Copy out the data exactly as it appears, without a single image.

++++ Data extract ++++

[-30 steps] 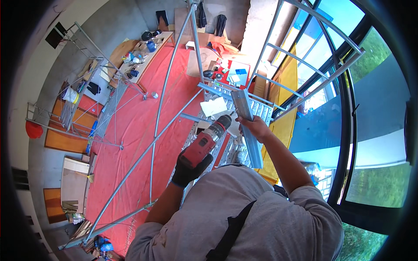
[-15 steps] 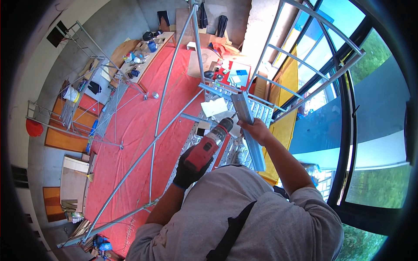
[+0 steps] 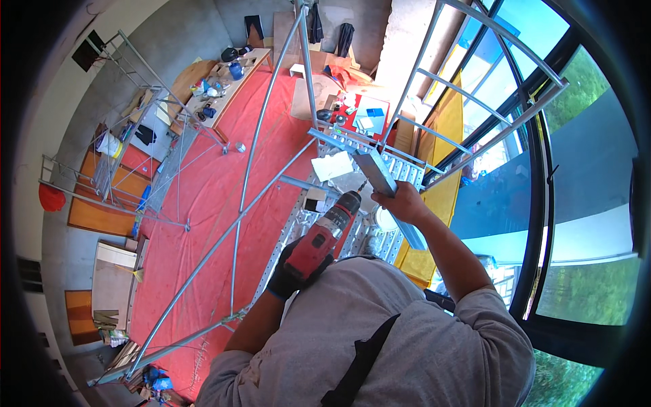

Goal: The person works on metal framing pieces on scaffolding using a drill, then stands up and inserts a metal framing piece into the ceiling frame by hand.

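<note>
My left hand (image 3: 287, 273) wraps its fingers around the cordless drill (image 3: 315, 247), my right hand (image 3: 405, 203) pinches the metal channel (image 3: 376, 173), and I should square the drill bit (image 3: 362, 186) beside those fingers to it.

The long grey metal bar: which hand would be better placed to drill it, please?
Probably the black-gloved left hand: it grips the red power drill, bit pointing toward the bar, which the bare right hand holds.
</note>
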Available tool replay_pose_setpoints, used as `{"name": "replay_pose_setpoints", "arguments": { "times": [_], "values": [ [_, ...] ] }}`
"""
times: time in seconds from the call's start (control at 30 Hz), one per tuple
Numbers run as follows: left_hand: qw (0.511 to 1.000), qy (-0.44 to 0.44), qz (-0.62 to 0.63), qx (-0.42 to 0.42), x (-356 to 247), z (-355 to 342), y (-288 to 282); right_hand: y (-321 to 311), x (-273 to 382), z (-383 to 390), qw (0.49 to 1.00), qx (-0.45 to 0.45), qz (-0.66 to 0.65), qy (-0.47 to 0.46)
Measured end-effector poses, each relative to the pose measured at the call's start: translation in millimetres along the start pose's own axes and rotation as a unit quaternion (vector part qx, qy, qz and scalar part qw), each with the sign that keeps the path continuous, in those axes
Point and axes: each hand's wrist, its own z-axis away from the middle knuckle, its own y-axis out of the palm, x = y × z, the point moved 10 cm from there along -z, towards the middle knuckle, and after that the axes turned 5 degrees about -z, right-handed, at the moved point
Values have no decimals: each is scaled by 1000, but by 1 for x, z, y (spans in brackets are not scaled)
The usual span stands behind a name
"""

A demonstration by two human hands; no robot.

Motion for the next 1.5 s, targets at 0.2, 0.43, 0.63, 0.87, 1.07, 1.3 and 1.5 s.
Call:
{"name": "replay_pose_setpoints", "arguments": {
  "times": [0.2, 0.43, 0.63, 0.87, 1.07, 1.3, 1.5],
  "values": [
    [999, -13, 26, -30, 9, 4, 3, 4, 2, -1, 1000, 9, -9, 11],
    [858, -131, 496, -15, 45, 21, 33, 28, 5, -2, 999, 25, 0, -25],
    [992, -12, 72, -102, 2, 14, -18, 11, -38, -16, 998, -15, -51, 22],
    [993, 7, 13, -114, -7, 18, -25, 17, -27, -16, 996, 0, -84, 27],
    [988, 1, 36, -150, 0, 14, -32, 31, -37, -21, 979, 42, -192, 52],
    [925, -183, 287, -171, 68, 15, -24, 39, -23, -22, 977, 51, -208, 5],
    [927, -188, 240, -220, 100, 18, -31, 37, -35, -22, 984, 28, -173, 16]
  ]
}}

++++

- Solution
[-30 steps] 
[-15 steps] 
[+0 steps] 

Goal: The person works on metal framing pieces on scaffolding using a drill, then stands up and inserts a metal framing piece into the ceiling frame by hand.

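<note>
My left hand (image 3: 287, 273) wraps its fingers around the cordless drill (image 3: 315, 247), my right hand (image 3: 405, 203) pinches the metal channel (image 3: 376, 173), and I should square the drill bit (image 3: 362, 186) beside those fingers to it.

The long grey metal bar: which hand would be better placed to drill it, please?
Probably the black-gloved left hand: it grips the red power drill, bit pointing toward the bar, which the bare right hand holds.
</note>
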Available tool replay_pose_setpoints, used as `{"name": "replay_pose_setpoints", "arguments": { "times": [_], "values": [ [_, ...] ] }}`
"""
times: time in seconds from the call's start (control at 30 Hz), one per tuple
Numbers run as follows: left_hand: qw (0.511 to 1.000), qy (-0.44 to 0.44), qz (-0.62 to 0.63), qx (-0.42 to 0.42), x (-356 to 247), z (-355 to 342), y (-288 to 282); right_hand: y (-321 to 311), x (-273 to 382), z (-383 to 390), qw (0.49 to 1.00), qx (-0.45 to 0.45), qz (-0.66 to 0.65), qy (-0.47 to 0.46)
Measured end-effector poses, each relative to the pose measured at the call's start: translation in millimetres along the start pose's own axes and rotation as a unit quaternion (vector part qx, qy, qz and scalar part qw), each with the sign that keeps the path continuous, in those axes
Point and axes: each hand's wrist, its own z-axis away from the middle knuckle, its own y-axis out of the palm, x = y × z, the point moved 10 cm from there along -z, towards the middle knuckle, and after that the axes turned 5 degrees about -z, right-handed, at the moved point
Values have no decimals: each is scaled by 1000, but by 1 for x, z, y (spans in brackets are not scaled)
The usual span stands behind a name
"""

A demonstration by two human hands; no robot.

Motion for the next 1.5 s, targets at 0.2, 0.43, 0.63, 0.87, 1.07, 1.3 and 1.5 s.
Call:
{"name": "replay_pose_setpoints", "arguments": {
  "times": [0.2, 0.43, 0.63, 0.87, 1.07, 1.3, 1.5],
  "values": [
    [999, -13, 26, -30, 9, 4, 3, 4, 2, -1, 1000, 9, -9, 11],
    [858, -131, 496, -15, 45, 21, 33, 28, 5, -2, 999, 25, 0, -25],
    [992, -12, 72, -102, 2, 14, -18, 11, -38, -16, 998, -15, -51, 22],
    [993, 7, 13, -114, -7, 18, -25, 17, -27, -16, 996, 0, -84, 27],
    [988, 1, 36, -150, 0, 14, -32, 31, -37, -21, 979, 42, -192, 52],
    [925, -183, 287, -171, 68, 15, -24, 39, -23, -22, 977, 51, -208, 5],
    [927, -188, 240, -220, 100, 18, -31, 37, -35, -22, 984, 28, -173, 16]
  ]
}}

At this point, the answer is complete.